Я вздрогнул от неожиданности, когда на нас обрушился протяжный рев, почти уверовав в его потустороннюю природу, и только погодя сообразил, что мы на набережной, а поблазнившиеся мне громы небесные — всего лишь голос маяка, который этим элегичным плачем по-своему спасает заблудшие души. Значит, над морем туман. Я поневоле приободрился, хоть и не был моряком, — маяк внушает надежду, — и на какой-то миг ощутил целительный соленый воздух доков: водоросли, уголь, деготь и рыбья чешуя. Зычный горловой гудок повторился, и стало слышно, как причитают чайки. Они сопровождали нашу разболтанную колымагу с безутешными возгласами, как плакальщицы на похоронах; потом мы резко повернули, траурный эскорт отстал, и только гудок маяка слабеющими равномерными ударами обрушивался на крышу фургона.

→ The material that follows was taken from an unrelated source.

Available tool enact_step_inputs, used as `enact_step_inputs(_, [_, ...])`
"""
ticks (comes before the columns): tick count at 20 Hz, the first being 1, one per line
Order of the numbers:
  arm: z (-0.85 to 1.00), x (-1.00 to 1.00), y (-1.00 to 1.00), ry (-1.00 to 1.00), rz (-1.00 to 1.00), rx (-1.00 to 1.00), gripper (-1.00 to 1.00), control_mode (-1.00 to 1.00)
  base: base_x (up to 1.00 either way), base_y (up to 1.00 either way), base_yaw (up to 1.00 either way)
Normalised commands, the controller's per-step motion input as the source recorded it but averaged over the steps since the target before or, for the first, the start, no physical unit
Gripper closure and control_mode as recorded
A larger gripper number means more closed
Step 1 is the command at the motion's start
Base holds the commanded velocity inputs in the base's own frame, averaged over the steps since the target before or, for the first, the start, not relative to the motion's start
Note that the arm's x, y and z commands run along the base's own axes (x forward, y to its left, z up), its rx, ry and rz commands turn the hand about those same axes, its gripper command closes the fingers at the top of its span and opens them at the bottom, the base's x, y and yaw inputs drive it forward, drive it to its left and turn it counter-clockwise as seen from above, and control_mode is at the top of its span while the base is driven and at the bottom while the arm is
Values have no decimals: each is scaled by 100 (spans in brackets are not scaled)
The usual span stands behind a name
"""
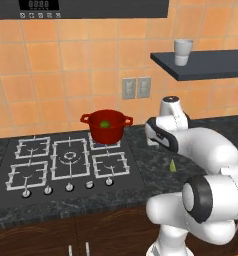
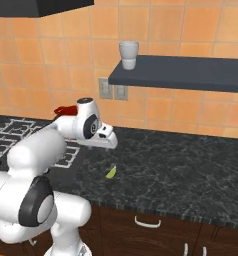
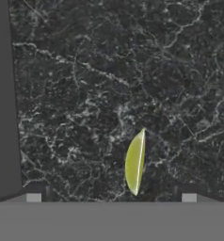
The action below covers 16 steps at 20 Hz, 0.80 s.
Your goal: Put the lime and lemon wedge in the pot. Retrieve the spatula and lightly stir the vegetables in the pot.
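Lemon wedge point(image 3: 135, 162) lies on the dark marbled counter point(image 2: 181, 165), right of the stove point(image 1: 66, 160), well apart from the red pot point(image 1: 106, 127). Lime point(image 1: 105, 124) sits inside the pot on a back burner. Arm is folded low, elbow bulging toward the cameras, wrist bent so the hand points down at the counter above the wedge. Gripper point(image 3: 111, 197) spread wide, holding nothing; wedge sits between the two fingertips in hand view, no contact. Pale cup point(image 2: 128, 55) on the wall shelf point(image 2: 191, 72).
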Motion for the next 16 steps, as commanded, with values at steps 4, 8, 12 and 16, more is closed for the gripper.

Поездка завершилась столь же неожиданно, как началась. Процессию злыдней и замызганных забулдыг замыкала шлюха в мехах и жемчугах, которая выгружалась из фургона с комическим достоинством аристократа, сходящего по трапу океанского лайнера в многолюдном порту. Холеная и тучная, благоухающая термоядерными духами. Пухлое горло перехвачено ошейником из жемчуга, запястья унизаны увесистыми браслетами, на пальцах — перстни с камнями, слишком большими, чтобы сойти за настоящие. Обрюзглое лицо напудрено столь основательно, что походит на посмертную маску патриция времен упадка, изнеженного и пресыщенного роскошью. Держалась дамочка с профессиональной невозмутимостью, умело пользуясь нехитрыми ухватками своего ремесла: кокетливо покачивала бедрами, хлопала ресницами, игриво хихикала, флиртуя с легавыми и одновременно по-свойски с ними пикируясь. Патрульные охотно ей подыгрывали, отпуская скабрезные шуточки и дружно гогоча. Остальные арестанты сгрудились возле фургона и дожидались конца перепалки, тактично потупившись, как щепетильный гость в разгар чужой семейной ссоры.